Selon le calendrier présenté, chaque unité coûtera environ 350 millions de francs CFA, financés par le budget national et des appuis de bailleurs multilatéraux. La Banque mondiale contribue déjà à un programme d’extension des conduites principales entre les arrondissements nord et le centre-ville.
Synergie publique-privé et financements verts
Pour le géographe Arnaud Samba, spécialiste de l’eau urbaine à l’université Marien-Ngouabi, la stratégie de micro-stations est pertinente face à l’étalement rapide de Brazzaville. « Ces modules collent mieux aux poches de croissance démographique que les grands ouvrages construits durant les décennies 1980 », explique-t-il.
La Congolaise des eaux indique qu’elle a standardisé les pièces de rechange pour éviter les ruptures qui avaient paralysé certains châteaux d’eau par le passé. Un centre d’appels unique pilotera la maintenance corrective, tandis qu’un tableau de bord visualisera en temps réel la turbidité distribuée.
Un partenariat avec l’incubateur local Ingeniosus permettra en outre de déployer des capteurs connectés low-cost sur dix fontaines pilotes. Les données de niveau d’eau et de qualité seront publiées en open data, offrant aux étudiants de la faculté des sciences une base d’analyse concrète.
Eau, santé et résilience climatique
Sur le plan sanitaire, le médecin du district, Dr Stéphanie Mouyabi, prévoit une diminution de 30 % des diarrhées d’origine hydrique d’ici deux ans. Elle explique que l’accès régulier à une eau conforme facilite aussi la vaccination pédiatrique, car les mères fréquentent plus souvent le dispensaire voisin.
Le service météorologique national rappelle que Djiri a connu trois épisodes de pluies intenses cet automne. En renforçant la ressource souterraine, la station limite la dépendance aux captages de surface, plus vulnérables aux boues charriées par les crues du fleuve et des ravins périphériques.
Repères pratiques pour les abonnés
À moyen terme, Lcde envisage de coupler les futures stations à des mini-parcs photovoltaïques. Une étude, en cours avec l’Agence congolaise de l’électrification rurale, examine le potentiel de 280 jours d’ensoleillement par an pour réduire davantage les coûts d’exploitation et les émissions.

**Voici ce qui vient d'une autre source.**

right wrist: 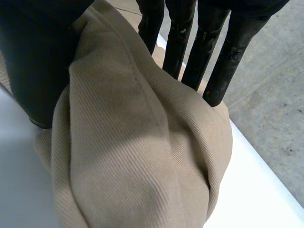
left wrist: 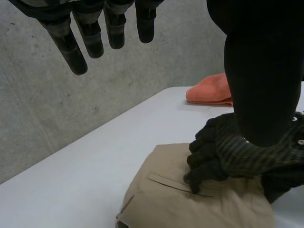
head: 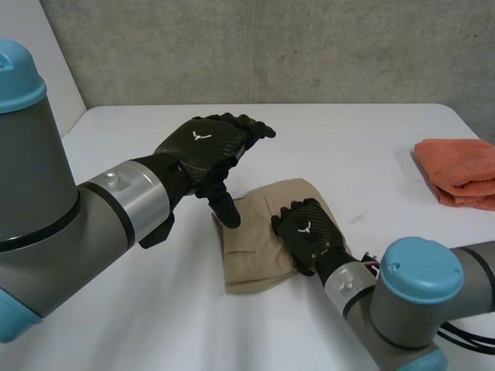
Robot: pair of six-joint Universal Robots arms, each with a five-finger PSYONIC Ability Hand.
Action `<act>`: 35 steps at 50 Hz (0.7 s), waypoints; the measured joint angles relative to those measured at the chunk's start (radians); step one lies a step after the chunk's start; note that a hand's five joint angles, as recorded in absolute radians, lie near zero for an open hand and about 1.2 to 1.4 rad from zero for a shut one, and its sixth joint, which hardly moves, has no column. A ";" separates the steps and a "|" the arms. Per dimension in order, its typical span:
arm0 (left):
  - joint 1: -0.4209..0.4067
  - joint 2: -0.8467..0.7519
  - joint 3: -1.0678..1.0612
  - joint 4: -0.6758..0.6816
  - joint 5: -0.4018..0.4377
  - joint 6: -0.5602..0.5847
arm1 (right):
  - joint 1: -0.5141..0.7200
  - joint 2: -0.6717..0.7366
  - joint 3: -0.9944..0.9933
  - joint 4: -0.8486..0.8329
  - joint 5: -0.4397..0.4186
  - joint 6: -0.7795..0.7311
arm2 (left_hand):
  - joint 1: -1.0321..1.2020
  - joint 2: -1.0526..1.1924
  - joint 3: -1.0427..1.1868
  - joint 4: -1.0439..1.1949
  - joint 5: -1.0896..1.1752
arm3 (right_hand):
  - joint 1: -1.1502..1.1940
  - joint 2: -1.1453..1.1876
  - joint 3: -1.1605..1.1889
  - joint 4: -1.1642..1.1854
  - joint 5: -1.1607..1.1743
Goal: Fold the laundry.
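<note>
A white table (head: 155, 309) stands against a grey concrete wall (head: 309, 46), and near the middle of it lies the beige garment (head: 259, 251), folded into a thick, compact bundle. The right hand (head: 309, 230) comes in from the near right and lies palm-down on the right part of the bundle. In the right wrist view its fingers (right wrist: 183, 42) run straight along the far side of a raised fold and its thumb (right wrist: 33, 61) points down on the other side of that fold. It looks like a press, not a pinch. From the left wrist view the same hand sits on top of the garment, fingertips down in the cloth just beside a pocket slit (left wrist: 166, 183). The left hand (head: 207, 147) hangs in the air above the table, to the left of the bundle and a little beyond it. Its fingers (left wrist: 90, 40) are straight and spread, holding nothing, and its thumb points down toward the garment's left edge — whether the tip touches the cloth cannot be told. Well apart on the far right of the table lies a folded orange cloth (head: 460, 170), untouched by either hand.
</note>
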 measured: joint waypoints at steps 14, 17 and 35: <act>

Les habitants désireux de se raccorder peuvent dès maintenant retirer un formulaire auprès du comité de gestion installé à la mairie annexe. Les branchements standards coûtent 25 000 francs CFA, payables en trois tranches, et comprennent un compteur, un clapet antiretour et une visite technique.
Vers une cité sans soif
En libérant l’accès à l’eau potable, Nkombo-Matari témoigne d’une dynamique où les solutions locales, soutenues par les autorités, répondent aux Objectifs de développement durable. Les prochains mois diront comment cette goutte d’ingénierie se répliquera, quartier après quartier, pour faire reculer la soif urbaine.